What to produce :: An exact copy of every entry is the required answer.

Collection entries ::
--
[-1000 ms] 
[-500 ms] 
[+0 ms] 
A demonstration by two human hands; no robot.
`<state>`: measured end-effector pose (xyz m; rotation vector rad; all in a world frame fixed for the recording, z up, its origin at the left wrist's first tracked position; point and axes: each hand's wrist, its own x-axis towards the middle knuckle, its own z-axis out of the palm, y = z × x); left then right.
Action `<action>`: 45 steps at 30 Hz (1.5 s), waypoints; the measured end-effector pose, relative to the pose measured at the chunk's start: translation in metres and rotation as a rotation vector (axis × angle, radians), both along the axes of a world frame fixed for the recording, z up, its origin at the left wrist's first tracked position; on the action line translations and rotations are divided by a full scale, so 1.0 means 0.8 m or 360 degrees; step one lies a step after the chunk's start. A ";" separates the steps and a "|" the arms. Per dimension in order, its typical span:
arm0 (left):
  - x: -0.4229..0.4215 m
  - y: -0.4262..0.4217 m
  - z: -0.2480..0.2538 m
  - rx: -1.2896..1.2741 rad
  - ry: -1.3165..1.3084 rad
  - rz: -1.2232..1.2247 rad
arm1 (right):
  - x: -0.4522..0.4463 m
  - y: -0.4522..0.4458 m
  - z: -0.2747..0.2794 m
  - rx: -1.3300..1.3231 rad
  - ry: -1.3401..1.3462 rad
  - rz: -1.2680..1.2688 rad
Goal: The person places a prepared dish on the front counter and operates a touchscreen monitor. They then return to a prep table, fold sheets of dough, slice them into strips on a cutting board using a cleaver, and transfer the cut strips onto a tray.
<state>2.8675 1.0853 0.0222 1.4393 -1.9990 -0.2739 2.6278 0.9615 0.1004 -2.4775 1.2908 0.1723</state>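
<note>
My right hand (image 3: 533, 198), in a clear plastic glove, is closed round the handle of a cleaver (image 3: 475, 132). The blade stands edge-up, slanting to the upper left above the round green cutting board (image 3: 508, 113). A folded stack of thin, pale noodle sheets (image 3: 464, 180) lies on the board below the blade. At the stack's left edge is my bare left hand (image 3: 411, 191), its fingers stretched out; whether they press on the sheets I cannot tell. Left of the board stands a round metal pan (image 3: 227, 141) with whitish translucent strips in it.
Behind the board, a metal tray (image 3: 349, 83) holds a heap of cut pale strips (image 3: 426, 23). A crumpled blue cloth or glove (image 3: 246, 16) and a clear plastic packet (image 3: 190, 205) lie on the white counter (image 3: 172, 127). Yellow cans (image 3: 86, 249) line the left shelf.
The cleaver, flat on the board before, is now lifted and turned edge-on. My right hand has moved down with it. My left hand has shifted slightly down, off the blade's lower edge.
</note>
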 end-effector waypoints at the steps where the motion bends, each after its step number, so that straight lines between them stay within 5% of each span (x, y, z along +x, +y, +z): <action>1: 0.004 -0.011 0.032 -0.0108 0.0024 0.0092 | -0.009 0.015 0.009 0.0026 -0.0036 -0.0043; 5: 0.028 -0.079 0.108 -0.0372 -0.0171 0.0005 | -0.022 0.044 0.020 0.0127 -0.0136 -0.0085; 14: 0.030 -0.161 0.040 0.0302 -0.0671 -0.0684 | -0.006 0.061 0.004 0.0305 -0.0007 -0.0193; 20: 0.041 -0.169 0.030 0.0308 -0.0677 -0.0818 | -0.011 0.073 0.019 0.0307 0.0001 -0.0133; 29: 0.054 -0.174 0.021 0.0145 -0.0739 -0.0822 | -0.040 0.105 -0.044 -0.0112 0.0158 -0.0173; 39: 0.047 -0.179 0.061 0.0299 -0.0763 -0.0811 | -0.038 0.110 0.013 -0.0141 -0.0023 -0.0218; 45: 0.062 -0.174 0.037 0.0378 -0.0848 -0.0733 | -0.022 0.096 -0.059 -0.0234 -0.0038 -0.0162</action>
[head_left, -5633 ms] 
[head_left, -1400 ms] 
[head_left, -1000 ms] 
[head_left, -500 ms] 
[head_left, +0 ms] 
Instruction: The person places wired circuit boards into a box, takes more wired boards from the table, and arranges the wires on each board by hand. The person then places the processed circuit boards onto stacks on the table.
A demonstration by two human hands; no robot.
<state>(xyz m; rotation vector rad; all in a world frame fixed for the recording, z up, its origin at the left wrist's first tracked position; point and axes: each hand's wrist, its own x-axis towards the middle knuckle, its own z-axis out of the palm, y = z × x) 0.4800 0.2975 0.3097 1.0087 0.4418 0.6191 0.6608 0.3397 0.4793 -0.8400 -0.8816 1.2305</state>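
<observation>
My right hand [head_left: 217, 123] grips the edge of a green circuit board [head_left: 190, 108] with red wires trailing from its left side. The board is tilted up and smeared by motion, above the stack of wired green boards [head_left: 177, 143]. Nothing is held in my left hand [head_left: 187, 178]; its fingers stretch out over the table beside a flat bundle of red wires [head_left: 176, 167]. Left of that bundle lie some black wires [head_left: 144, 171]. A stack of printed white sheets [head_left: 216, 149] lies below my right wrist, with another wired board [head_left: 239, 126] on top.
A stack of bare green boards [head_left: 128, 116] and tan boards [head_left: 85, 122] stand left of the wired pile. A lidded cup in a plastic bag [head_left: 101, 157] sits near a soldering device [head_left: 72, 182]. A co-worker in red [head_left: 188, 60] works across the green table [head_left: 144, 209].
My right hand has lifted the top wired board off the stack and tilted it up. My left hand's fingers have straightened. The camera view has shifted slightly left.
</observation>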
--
Solved problem ::
[-1000 ms] 
[-500 ms] 
[+0 ms] 
A demonstration by two human hands; no robot.
`<state>`: measured end-effector pose (xyz m; rotation vector rad; all in a world frame fixed for the recording, z up, its origin at the left wrist's first tracked position; point and axes: each hand's wrist, its own x-axis towards the middle knuckle, its own z-axis out of the palm, y = z × x); left then right.
Action `<action>`: 45 steps at 30 Hz (1.5 s), waypoints; the measured end-effector pose, relative to the pose measured at the chunk's start: translation in metres and rotation as a rotation vector (axis × angle, radians), both along the axes of a world frame fixed for the recording, z up, its origin at the left wrist's first tracked position; on the action line translations and rotations are divided by a full scale, so 1.0 means 0.8 m or 360 degrees; step one lies a step after the chunk's start. A ";" separates the steps and a "|" the arms. Per dimension in order, its typical span:
arm0 (left):
  - x: -0.4229..0.4215 m
  - y: -0.4262..0.4217 m
  - z: -0.2480..0.2538 m
  - rx: -1.2896..1.2741 rad
  - ry: -1.3165..1.3084 rad
  - rz: -1.2232..1.2247 rad
arm1 (right):
  - x: -0.4522..0.4463 m
  - y: -0.4522..0.4458 m
  - z: -0.2747..0.2794 m
  - rx: -1.3300..1.3231 rad
  - ry: -1.3401..1.3462 rad
  - rz: -1.2680..1.2688 rad
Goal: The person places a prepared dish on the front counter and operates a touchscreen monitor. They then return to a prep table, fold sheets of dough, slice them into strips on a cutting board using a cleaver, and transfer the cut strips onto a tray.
<state>2.8675 1.0853 0.0222 1.4393 -1.9990 -0.2739 2.6278 0.9615 0.1004 -2.4775 1.2908 0.1723</state>
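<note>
My right hand (image 3: 533, 198), in a clear plastic glove, is closed round the handle of a cleaver (image 3: 475, 132). The blade stands edge-up, slanting to the upper left above the round green cutting board (image 3: 508, 113). A folded stack of thin, pale noodle sheets (image 3: 464, 180) lies on the board below the blade. At the stack's left edge is my bare left hand (image 3: 411, 191), its fingers stretched out; whether they press on the sheets I cannot tell. Left of the board stands a round metal pan (image 3: 227, 141) with whitish translucent strips in it.
Behind the board, a metal tray (image 3: 349, 83) holds a heap of cut pale strips (image 3: 426, 23). A crumpled blue cloth or glove (image 3: 246, 16) and a clear plastic packet (image 3: 190, 205) lie on the white counter (image 3: 172, 127). Yellow cans (image 3: 86, 249) line the left shelf.
The cleaver, flat on the board before, is now lifted and turned edge-on. My right hand has moved down with it. My left hand has shifted slightly down, off the blade's lower edge.
</note>
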 end-effector waypoints at the steps where the motion bends, each after its step number, so that straight lines between them stay within 5% of each span (x, y, z along +x, +y, +z): <action>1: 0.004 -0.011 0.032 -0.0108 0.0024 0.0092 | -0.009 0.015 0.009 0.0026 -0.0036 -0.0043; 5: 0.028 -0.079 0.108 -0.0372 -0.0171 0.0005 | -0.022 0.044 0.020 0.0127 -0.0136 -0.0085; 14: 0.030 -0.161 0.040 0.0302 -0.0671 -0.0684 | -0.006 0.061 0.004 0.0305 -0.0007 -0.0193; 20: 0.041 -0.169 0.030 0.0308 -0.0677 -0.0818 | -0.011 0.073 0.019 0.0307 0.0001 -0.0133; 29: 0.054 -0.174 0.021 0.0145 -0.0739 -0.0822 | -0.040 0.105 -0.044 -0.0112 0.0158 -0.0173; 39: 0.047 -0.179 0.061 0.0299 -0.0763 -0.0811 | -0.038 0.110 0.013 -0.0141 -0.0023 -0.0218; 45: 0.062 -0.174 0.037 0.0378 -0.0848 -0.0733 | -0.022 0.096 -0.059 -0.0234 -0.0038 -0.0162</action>
[head_left, -5633 ms] 
[head_left, -1400 ms] 
[head_left, -1000 ms] 
[head_left, -500 ms] 
[head_left, +0 ms] 
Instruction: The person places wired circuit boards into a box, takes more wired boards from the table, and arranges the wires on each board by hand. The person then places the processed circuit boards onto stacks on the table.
A demonstration by two human hands; no robot.
<state>(xyz m; rotation vector rad; all in a world frame fixed for the recording, z up, its origin at the left wrist's first tracked position; point and axes: each hand's wrist, its own x-axis towards the middle knuckle, its own z-axis out of the palm, y = z × x) 0.4800 0.2975 0.3097 1.0087 0.4418 0.6191 0.6608 0.3397 0.4793 -0.8400 -0.8816 1.2305</state>
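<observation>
My right hand [head_left: 217, 123] grips the edge of a green circuit board [head_left: 190, 108] with red wires trailing from its left side. The board is tilted up and smeared by motion, above the stack of wired green boards [head_left: 177, 143]. Nothing is held in my left hand [head_left: 187, 178]; its fingers stretch out over the table beside a flat bundle of red wires [head_left: 176, 167]. Left of that bundle lie some black wires [head_left: 144, 171]. A stack of printed white sheets [head_left: 216, 149] lies below my right wrist, with another wired board [head_left: 239, 126] on top.
A stack of bare green boards [head_left: 128, 116] and tan boards [head_left: 85, 122] stand left of the wired pile. A lidded cup in a plastic bag [head_left: 101, 157] sits near a soldering device [head_left: 72, 182]. A co-worker in red [head_left: 188, 60] works across the green table [head_left: 144, 209].
My right hand has lifted the top wired board off the stack and tilted it up. My left hand's fingers have straightened. The camera view has shifted slightly left.
</observation>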

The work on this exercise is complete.